### WHAT THIS TASK INVOLVES
Restate word for word the lines below that run from the one holding "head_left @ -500" through the one holding "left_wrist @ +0", inclusive. Pictures don't belong in the copy.

....................

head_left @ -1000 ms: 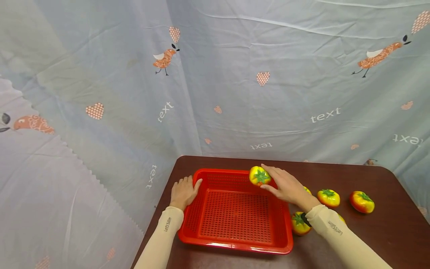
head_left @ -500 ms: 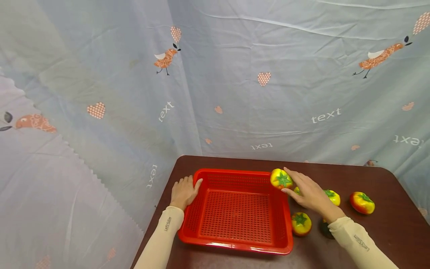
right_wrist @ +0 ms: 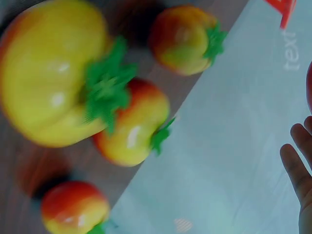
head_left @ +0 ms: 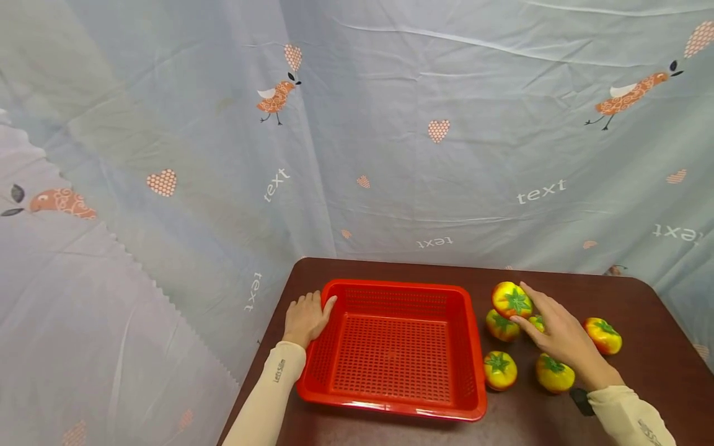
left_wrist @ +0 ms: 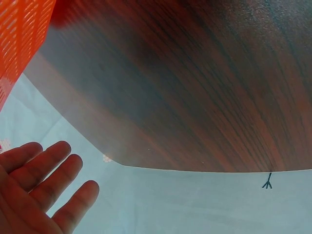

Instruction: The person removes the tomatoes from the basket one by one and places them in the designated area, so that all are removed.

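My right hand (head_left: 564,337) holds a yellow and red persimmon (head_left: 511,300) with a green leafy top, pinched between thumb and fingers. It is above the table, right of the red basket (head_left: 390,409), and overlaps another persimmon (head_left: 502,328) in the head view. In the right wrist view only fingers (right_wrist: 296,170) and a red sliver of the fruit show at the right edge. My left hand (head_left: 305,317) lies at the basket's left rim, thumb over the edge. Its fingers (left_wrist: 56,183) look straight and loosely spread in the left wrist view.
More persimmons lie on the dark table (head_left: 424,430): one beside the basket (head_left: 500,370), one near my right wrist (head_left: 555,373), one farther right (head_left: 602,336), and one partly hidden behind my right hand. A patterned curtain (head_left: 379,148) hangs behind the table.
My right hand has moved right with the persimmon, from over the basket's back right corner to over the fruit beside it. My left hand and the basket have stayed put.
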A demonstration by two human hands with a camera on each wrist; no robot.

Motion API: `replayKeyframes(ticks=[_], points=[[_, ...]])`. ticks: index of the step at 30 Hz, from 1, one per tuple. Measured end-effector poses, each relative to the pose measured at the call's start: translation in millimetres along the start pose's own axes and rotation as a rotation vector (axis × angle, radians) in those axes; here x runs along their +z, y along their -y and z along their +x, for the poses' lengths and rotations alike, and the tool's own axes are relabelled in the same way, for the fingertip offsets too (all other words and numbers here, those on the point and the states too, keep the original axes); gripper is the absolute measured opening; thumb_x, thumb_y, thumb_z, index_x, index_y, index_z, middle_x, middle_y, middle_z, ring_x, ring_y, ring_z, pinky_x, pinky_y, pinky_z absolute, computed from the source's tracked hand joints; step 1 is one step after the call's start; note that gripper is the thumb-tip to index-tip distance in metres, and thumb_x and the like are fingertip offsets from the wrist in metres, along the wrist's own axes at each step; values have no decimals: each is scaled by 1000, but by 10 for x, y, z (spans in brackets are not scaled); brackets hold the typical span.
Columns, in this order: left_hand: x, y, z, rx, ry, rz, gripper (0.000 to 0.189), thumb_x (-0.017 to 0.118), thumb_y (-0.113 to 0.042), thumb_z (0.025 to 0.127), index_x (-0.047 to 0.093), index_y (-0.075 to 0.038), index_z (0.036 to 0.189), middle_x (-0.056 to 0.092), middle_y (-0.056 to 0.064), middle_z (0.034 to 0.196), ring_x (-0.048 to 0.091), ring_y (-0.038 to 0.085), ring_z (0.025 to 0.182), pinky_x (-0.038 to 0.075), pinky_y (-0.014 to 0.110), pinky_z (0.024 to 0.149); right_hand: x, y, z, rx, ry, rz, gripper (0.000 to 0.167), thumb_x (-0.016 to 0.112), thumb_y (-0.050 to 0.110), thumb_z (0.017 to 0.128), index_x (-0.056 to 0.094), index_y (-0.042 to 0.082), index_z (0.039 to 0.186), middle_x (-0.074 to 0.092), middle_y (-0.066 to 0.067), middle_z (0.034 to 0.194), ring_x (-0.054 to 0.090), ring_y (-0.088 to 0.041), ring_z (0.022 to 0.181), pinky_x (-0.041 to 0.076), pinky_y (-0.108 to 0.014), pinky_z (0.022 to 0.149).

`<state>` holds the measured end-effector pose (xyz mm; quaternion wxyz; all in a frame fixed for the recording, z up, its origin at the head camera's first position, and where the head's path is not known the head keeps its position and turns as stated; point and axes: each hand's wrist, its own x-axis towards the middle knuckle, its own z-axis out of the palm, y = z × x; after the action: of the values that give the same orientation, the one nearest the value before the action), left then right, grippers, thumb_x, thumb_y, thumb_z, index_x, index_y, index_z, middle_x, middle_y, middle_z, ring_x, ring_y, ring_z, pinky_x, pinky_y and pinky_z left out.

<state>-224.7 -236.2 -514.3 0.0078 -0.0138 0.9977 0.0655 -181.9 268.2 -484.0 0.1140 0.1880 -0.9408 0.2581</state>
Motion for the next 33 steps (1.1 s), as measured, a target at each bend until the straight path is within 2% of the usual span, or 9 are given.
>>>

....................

### WRITTEN SOLUTION
head_left @ -500 ms: 
right_wrist @ +0 ms: 
head_left @ +0 ms: 
left_wrist @ +0 ms: 

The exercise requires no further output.